CoreCompliance

Compliance evidence is only useful when the review boundary is clear.

CoreCompliance AI is built for teams that need screening evidence, human review, PI assistance, and exam readiness to work together without turning software output into final legal judgment.

From signal to review record.

The trust model is deliberately split into small responsibilities: deterministic screening, visible context, human review, and regulator-readable evidence. No single agent owns the whole chain.

1

Screen

The engine returns a screening signal, not a final compliance determination.

2

Contextualize

Freshness, jurisdiction, graph, media, and review metadata are made visible.

3

Review

Operators handle the final customer process with risk-scaled evidence expectations.

4

Explain

Exam packages and narratives help teams answer what happened and why.

What the product does not claim.

Evaluation output

Sandbox and evaluation environments are for testing workflows, integrations, and evidence review.

Data freshness

Freshness context is part of reliance, especially when upstream sources change after screening.

Customer judgment

CCAI supports a defensible process; regulated customers remain responsible for final compliance decisions.

Agentic operations

Sentinel and PI are assistive surfaces. They do not mutate screening truth or approve external actions.

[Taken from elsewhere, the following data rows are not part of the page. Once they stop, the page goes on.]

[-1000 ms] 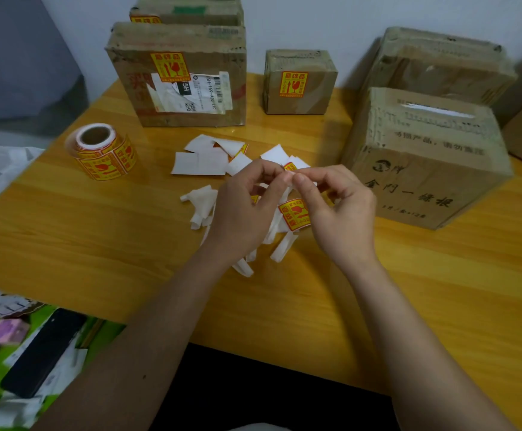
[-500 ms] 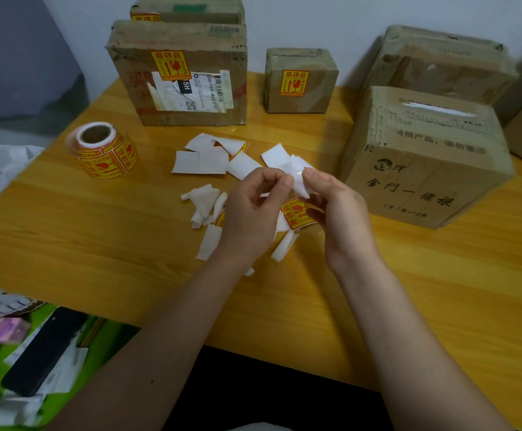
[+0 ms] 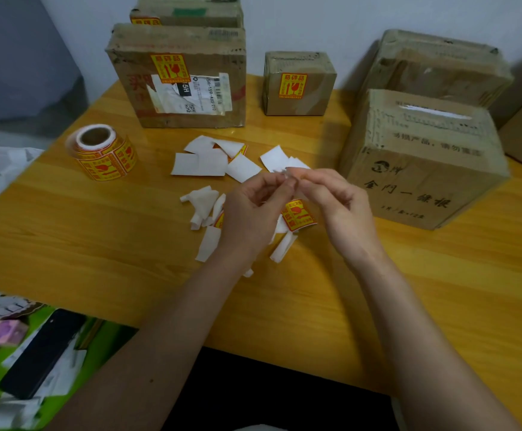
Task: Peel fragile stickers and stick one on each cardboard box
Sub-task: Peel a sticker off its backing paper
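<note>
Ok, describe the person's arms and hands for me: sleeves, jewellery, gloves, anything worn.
Both forearms are bare as far up as the picture shows; no sleeve reaches into view. The left hand and the right hand wear no gloves. No watch, bracelet or ring shows on the sides that face the camera. The fingernails look short and unpainted, though they are small in the picture.

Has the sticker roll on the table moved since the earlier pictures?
No. The sticker roll stays left of the labelled box, same spot on the table.

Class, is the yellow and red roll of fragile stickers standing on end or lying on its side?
On end: the yellow and red sticker roll shows its hollow core facing upward.
</note>
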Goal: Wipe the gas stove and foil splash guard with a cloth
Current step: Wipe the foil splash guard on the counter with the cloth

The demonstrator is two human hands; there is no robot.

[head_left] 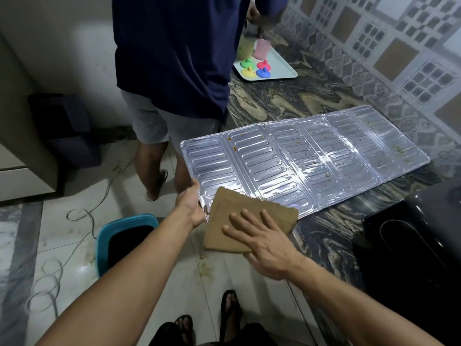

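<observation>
Two hands of mine are working at the near end of the foil splash guard (306,158), which is lying flat and unfolded across the dark marbled counter (287,98), its near-left corner jutting out past the counter edge over the floor. My left hand (190,204) is gripping that overhanging edge, thumb on top and fingers curled underneath, clenched on the foil. My right hand (259,242) is lying flat and spread, palm down, pressing on a folded brown cloth (247,222); nothing is being pinched there, the fingers are just resting open on the fabric. The cloth is covering the near corner of the guard, part of it hanging off beyond the foil's edge. Small orange-brown specks are showing on the ribbed panels further along the guard. The black gas stove (414,236) is sitting on the counter to the right, just beside the guard's near long edge. A teal bin (124,242) is standing on the tiled floor below my left forearm. Another person in a dark blue shirt (179,51) is standing at the counter further along, by a pale tray (282,68) holding coloured pieces
</observation>
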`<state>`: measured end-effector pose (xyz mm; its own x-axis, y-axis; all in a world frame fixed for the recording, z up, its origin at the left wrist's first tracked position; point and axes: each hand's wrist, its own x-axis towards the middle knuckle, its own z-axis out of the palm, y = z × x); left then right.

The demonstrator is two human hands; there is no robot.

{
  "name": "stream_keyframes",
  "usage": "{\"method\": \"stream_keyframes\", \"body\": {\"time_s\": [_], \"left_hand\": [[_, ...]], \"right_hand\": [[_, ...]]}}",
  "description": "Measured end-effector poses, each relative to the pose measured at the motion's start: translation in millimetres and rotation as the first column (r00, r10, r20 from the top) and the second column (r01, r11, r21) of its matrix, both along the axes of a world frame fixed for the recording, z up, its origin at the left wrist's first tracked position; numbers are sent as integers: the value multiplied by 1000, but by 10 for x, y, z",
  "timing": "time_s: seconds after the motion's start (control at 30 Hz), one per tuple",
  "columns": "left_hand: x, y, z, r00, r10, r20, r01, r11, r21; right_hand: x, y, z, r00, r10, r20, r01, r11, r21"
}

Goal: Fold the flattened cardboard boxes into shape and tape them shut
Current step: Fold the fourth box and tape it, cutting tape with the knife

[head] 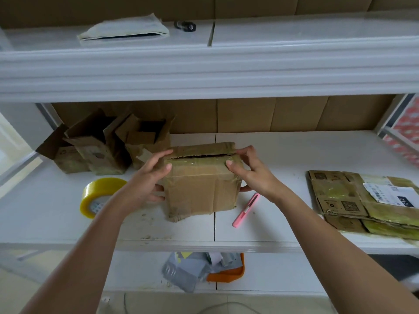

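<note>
The cardboard box (200,177) stands mid-shelf, w/ both hands clamped on its upper corners: left hand (147,177) wraps the 9 o'clock side, thumb on top and fingers curled round the side face; right hand (248,172) pinches the 3 o'clock corner, thumb pressing the taped top edge.

Risks, as judged: the top seam shows a dark gap along the far flap, so the tape there prob. hasn't bonded; pressing unevenly could pop the flap up or wrinkle the tape. The bottom front corner looks frayed and soft, so hard downward pressure may crush it. If the box is slid toward 3 o'clock it could knock the pink cutter (246,210), which lies just beside its lower-right corner, toward the shelf front.

Room: the tape roll (99,197) sits near the box at 8 o'clock, just beside the left forearm, so an elbow swing could roll it off the front lip. Open boxes (108,143) crowd 10–11 o'clock, close behind the left hand. The flattened cardboard stack (362,200) lies well apart at 3 o'clock. Bare white shelf (283,155) btwn box and stack, 1–3 o'clock, is the freest space. The upper shelf overhangs at 12, limiting lift height.
</note>
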<state>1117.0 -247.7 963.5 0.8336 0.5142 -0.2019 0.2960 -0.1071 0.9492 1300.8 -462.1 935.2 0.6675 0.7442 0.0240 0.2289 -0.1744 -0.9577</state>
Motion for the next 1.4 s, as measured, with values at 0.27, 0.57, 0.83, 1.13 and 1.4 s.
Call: {"method": "stream_keyframes", "body": {"time_s": [0.27,0.57,0.83,1.13,1.4], "left_hand": [[13,-28,-66,999,30,42,-32,999,42],[17,-26,-134,995,97,-26,-91,980,176],[19,-77,-371,982,77,170,-100,986,131],[-43,21,-483,997,47,68,-60,978,201],[-79,-175,-441,990,15,140,-37,987,158]], "right_hand": [[-121,-12,54,997,-2,76,4,1000,-26],[-252,73,71,988,-102,111,108,993,-42],[-312,19,-194,978,-83,193,77,996,40],[-321,-48,-336,978,-100,182,105,994,-16],[-271,-139,-378,978,-117,173,114,993,28]]}}
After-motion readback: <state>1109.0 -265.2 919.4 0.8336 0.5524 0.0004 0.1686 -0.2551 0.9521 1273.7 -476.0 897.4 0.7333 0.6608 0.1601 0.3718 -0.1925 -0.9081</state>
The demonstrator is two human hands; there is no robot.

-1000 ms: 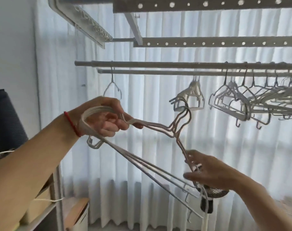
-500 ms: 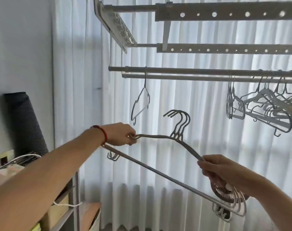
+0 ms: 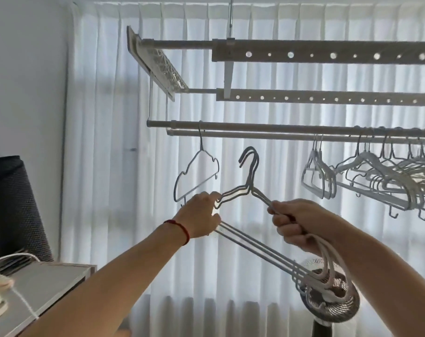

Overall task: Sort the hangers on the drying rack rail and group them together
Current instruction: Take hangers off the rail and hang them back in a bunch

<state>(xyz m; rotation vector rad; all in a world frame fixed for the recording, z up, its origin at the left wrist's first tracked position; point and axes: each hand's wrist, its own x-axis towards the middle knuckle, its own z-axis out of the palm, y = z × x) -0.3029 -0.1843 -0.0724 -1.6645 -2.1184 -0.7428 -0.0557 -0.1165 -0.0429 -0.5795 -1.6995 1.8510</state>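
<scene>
I hold a bundle of grey wire hangers (image 3: 249, 171) in both hands, hooks pointing up, just below the lower rail (image 3: 267, 128) of the ceiling drying rack. My left hand (image 3: 201, 216) grips the bundle's left shoulder. My right hand (image 3: 294, 222) grips its right shoulder, and the right ends loop down past my wrist. A single cloud-shaped hanger (image 3: 197, 176) hangs alone on the rail at the left, right behind my left hand. A small group of white hangers (image 3: 318, 176) and a larger crowd of hangers (image 3: 396, 181) hang on the rail to the right.
Perforated upper rack bars (image 3: 328, 54) run above the rails. White curtains (image 3: 231, 276) cover the window behind. A standing fan (image 3: 333, 302) sits low at the right, behind the bundle's ends. A grey shelf top (image 3: 48, 280) with cables and a dark cylinder (image 3: 10, 205) stand at the left.
Both hands have lifted the hanger bundle up toward the rail and closer to the lone cloud-shaped hanger. My view has shifted left, showing more of the rack.
</scene>
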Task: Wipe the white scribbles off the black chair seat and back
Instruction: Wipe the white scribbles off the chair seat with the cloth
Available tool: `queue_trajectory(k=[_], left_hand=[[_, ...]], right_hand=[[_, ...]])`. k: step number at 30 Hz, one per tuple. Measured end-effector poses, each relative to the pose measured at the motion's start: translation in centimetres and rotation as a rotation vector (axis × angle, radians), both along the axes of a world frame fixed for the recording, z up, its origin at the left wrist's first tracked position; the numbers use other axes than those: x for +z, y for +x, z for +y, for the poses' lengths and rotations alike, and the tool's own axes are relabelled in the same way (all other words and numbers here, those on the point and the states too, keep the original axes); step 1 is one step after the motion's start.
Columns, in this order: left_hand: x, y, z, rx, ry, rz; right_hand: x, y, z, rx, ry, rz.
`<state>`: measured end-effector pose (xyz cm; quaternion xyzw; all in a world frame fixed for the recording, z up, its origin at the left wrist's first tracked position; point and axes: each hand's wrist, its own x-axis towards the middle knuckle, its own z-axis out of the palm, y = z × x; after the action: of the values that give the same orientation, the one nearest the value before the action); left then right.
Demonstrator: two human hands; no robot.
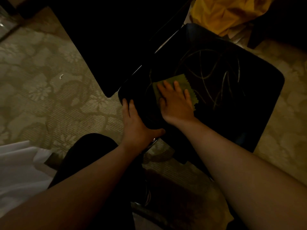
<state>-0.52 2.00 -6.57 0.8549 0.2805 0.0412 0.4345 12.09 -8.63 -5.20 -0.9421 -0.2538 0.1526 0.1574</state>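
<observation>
The black chair seat (232, 113) fills the centre right of the dim head view, its back (108, 47) rising at the upper left. White scribbles (216, 75) loop across the far half of the seat. A green cloth (181, 83) with a zigzag edge lies flat on the seat. My right hand (176, 103) presses down on the cloth with fingers spread. My left hand (137, 123) grips the seat's near left edge, thumb on top. Any scribbles on the chair back are lost in the dark.
Patterned beige carpet (49, 90) surrounds the chair. A yellow cloth or bag (229, 12) sits behind the seat at the top right. White fabric (18, 165) lies at the lower left, beside my dark-clad knee (93, 151). A small white scrap (61, 76) rests on the carpet.
</observation>
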Motion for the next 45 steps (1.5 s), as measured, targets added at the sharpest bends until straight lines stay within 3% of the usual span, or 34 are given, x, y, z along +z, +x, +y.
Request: queue_trajectory(k=[4, 11, 16, 23, 26, 34, 45], left_hand=[[0.4, 0.3, 0.5, -0.041, -0.036, -0.030], [-0.7, 1.2, 1.8, -0.081, -0.007, -0.022], [0.2, 1.7, 1.5, -0.057, -0.029, 0.027], [0.5, 1.5, 1.2, -0.116, 0.025, 0.095], [0.6, 1.9, 1.4, -0.136, 0.035, 0.123], [0.2, 2.7, 1.6, -0.171, 0.069, 0.152], [0.3, 1.9, -1.8, -0.390, 0.378, 0.094]], right_hand=[[0.2, -0.3, 1.2, 0.004, -0.024, -0.014], [1.3, -0.8, 2.6, 0.403, 0.003, 0.029], [1.1, 1.0, 3.6, 0.352, -0.013, 0.008], [-0.3, 4.5, 2.5, 0.057, -0.030, -0.037], [-0.2, 4.6, 1.9, 0.079, -0.064, -0.031], [0.6, 0.9, -2.1, 0.422, 0.018, 0.002], [0.1, 2.8, -5.6, 0.149, -0.082, -0.037]])
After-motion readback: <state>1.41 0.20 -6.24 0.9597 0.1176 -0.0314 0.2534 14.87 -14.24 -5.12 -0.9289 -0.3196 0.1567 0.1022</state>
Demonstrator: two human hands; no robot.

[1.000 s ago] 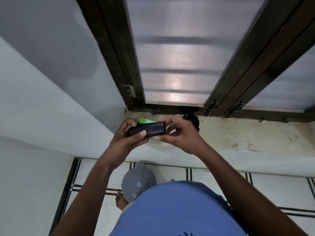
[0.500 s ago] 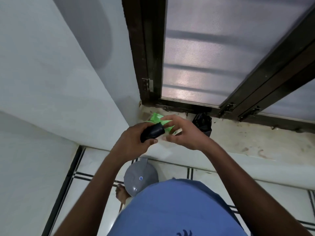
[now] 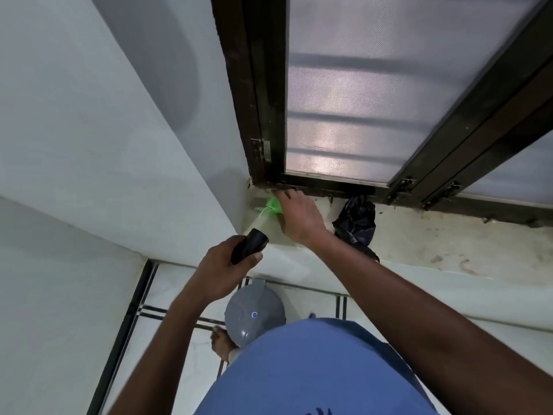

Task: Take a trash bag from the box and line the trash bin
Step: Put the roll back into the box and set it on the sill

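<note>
Left hand (image 3: 220, 272) grips the light, soft, slippery trash bag roll (image 3: 249, 245) mid-body; right hand (image 3: 296, 215) rests on green box (image 3: 273, 206), grip unclear.

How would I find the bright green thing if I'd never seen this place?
Look at the dark window frame and follow it down to its bottom left corner, where it meets the pale sill. The green packaging lies right there on the sill, under the fingers of the right hand. It is the only bright green thing; the crumpled bag nearby is black.
</note>
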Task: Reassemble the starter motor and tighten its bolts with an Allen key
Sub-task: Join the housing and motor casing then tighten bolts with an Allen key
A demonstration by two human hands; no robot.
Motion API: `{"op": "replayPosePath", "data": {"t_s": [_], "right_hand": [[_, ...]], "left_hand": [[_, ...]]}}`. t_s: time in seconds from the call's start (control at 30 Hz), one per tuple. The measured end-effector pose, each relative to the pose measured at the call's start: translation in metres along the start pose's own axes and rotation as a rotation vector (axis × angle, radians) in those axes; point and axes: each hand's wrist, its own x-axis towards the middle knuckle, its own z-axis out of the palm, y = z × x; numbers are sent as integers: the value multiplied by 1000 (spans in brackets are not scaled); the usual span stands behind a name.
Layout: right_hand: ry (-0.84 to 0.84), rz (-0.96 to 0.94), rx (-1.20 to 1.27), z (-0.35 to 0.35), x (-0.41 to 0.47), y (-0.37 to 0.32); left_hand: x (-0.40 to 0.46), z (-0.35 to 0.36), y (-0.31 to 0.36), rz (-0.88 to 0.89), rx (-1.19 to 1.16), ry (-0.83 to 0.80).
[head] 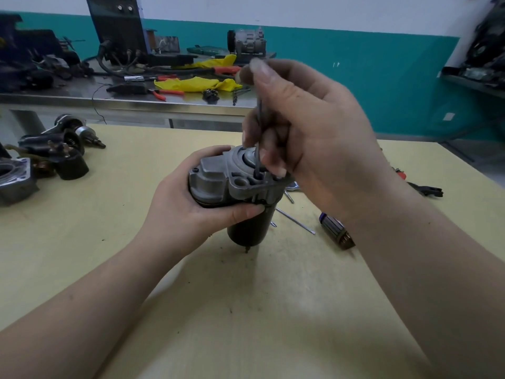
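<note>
Both of your hands are on the starter motor [240,192], a grey cast-metal nose housing on top of a black cylindrical body, which stands upright on the pale yellow wooden table [82,242], near its middle. Your left hand [188,203] wraps around the motor just under the housing, with the thumb curled across the front. Your right hand [300,127] pinches the thin dark steel Allen key [259,138] near its top; the key stands almost vertical and its lower end sits in a recess of the housing. Just beside the motor, on your right, lie a slim metal screwdriver [296,222] and a copper-wound armature [338,231]. Other dark motor parts [54,154] lie at the left edge of the table. Behind it stands a steel workbench [82,98] with yellow cloth [191,84].
</note>
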Motion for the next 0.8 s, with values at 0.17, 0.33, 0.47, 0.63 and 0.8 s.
{"op": "replayPosePath", "data": {"t_s": [0.17, 0.33, 0.47, 0.63, 0.8], "right_hand": [[120, -289, -245, -5, -10, 15], [183, -472, -288, 6, -15, 29], [90, -459, -404, 1, -14, 22], [-2, -426, -368, -5, -13, 6], [114, -384, -375, 7, -9, 6]], "left_hand": [[1, 0, 0, -8, 23, -42], [1, -1, -1, -6, 47, -49], [1, -1, -3, -10, 33, -41], [2, -2, -4, -10, 34, -42], [3, 1, -4, -16, 0, -35]]}}
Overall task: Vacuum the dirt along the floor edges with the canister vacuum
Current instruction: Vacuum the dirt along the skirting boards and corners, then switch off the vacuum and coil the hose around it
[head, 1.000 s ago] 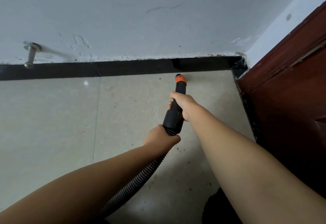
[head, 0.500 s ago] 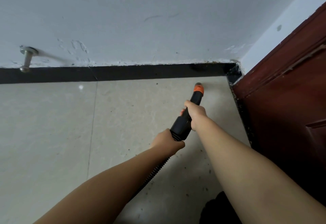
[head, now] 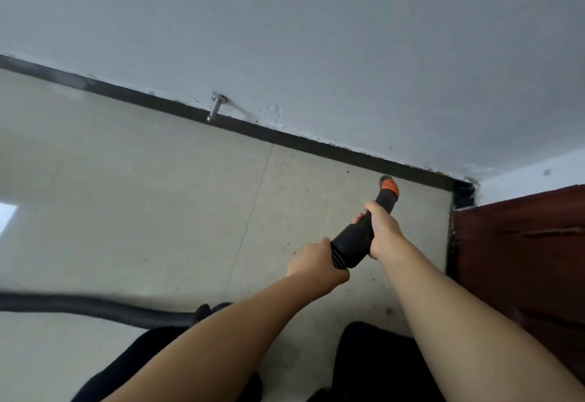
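Beige tiled floor (head: 158, 211) meets a black skirting (head: 316, 143) near the far right corner. Right hand (head: 381, 227) grips the vacuum nozzle (head: 373, 221), its orange tip seemingly touching the skirting; left hand (head: 313, 260) clasps the hose (head: 95, 308), both arms extended.

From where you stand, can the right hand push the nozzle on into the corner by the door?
Probably yes. The right hand grips the nozzle near its orange tip, already close to the baseboard. Only bare tile lies between it and the corner; the door stands just beyond.
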`<action>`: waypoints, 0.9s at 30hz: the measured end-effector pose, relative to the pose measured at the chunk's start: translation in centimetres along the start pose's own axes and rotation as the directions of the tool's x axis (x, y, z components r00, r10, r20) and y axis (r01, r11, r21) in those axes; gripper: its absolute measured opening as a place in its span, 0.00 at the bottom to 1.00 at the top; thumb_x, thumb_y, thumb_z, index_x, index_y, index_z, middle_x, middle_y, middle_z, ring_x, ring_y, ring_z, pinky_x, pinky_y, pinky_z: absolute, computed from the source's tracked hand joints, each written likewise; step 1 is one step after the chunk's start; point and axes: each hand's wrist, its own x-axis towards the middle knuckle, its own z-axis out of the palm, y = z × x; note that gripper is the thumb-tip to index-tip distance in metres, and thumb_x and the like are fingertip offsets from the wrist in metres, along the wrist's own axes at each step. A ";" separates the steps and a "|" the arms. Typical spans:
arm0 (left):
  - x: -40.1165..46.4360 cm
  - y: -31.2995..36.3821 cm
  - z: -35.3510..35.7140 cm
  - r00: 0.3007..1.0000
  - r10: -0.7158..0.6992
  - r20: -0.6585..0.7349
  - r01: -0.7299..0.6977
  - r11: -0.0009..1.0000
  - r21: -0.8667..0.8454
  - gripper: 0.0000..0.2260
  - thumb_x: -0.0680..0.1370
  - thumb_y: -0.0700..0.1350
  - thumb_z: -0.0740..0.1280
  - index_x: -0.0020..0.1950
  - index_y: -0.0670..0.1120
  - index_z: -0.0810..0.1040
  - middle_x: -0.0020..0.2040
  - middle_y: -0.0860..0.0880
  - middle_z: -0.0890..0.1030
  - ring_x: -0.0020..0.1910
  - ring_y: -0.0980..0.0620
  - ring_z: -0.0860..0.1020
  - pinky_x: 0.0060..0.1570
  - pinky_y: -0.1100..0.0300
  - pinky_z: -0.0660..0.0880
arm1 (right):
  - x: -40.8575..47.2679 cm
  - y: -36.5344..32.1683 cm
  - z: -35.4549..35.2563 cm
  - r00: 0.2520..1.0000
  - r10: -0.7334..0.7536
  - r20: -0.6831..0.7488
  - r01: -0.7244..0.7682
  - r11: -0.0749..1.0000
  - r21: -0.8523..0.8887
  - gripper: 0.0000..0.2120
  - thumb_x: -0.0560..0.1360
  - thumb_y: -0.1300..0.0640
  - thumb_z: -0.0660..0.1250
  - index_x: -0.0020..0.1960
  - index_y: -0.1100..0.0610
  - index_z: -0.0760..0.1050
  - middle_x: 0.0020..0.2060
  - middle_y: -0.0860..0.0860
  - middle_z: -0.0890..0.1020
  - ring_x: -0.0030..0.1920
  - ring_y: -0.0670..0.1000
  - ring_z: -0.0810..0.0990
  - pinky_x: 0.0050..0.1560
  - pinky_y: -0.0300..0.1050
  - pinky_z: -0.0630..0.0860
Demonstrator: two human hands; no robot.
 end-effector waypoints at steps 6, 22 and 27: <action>-13.0 1.9 -8.3 0.995 -0.013 -0.102 0.010 1.000 -0.026 0.10 0.73 0.51 0.65 0.49 0.49 0.66 0.45 0.49 0.78 0.44 0.47 0.79 0.42 0.54 0.77 | -16.2 -2.9 0.8 0.991 -0.038 0.126 0.035 0.999 0.023 0.05 0.72 0.59 0.68 0.45 0.58 0.72 0.26 0.52 0.76 0.25 0.49 0.75 0.37 0.45 0.78; -46.9 1.4 -28.6 0.583 -0.409 -0.702 -0.051 0.844 -0.534 0.08 0.73 0.48 0.68 0.47 0.50 0.70 0.39 0.52 0.77 0.38 0.49 0.77 0.36 0.57 0.70 | -61.9 -5.0 12.8 0.350 -0.188 0.918 0.572 0.819 -0.050 0.08 0.73 0.64 0.64 0.38 0.57 0.69 0.26 0.52 0.72 0.25 0.48 0.71 0.39 0.46 0.76; -56.9 -4.0 -31.9 0.285 -0.590 -0.755 -0.262 0.710 -0.654 0.08 0.72 0.44 0.69 0.49 0.49 0.73 0.41 0.51 0.79 0.40 0.50 0.77 0.40 0.53 0.75 | -74.3 1.4 17.5 -0.001 -0.055 0.999 0.651 0.758 0.042 0.12 0.75 0.67 0.61 0.34 0.56 0.69 0.25 0.52 0.72 0.25 0.49 0.71 0.33 0.44 0.74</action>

Operational queue visibility

Required-action queues show attention and recovery context; they do not replace operator review.

Launch readiness

Preflight reports describe configuration posture and blockers; they do not replace operator launch approval or legal review.

Start with the evidence story.

Buyers can evaluate CCAI by reviewing how decisions are scoped, how data freshness is disclosed, how PI is bounded, and how exam packages and launch-readiness evidence are prepared.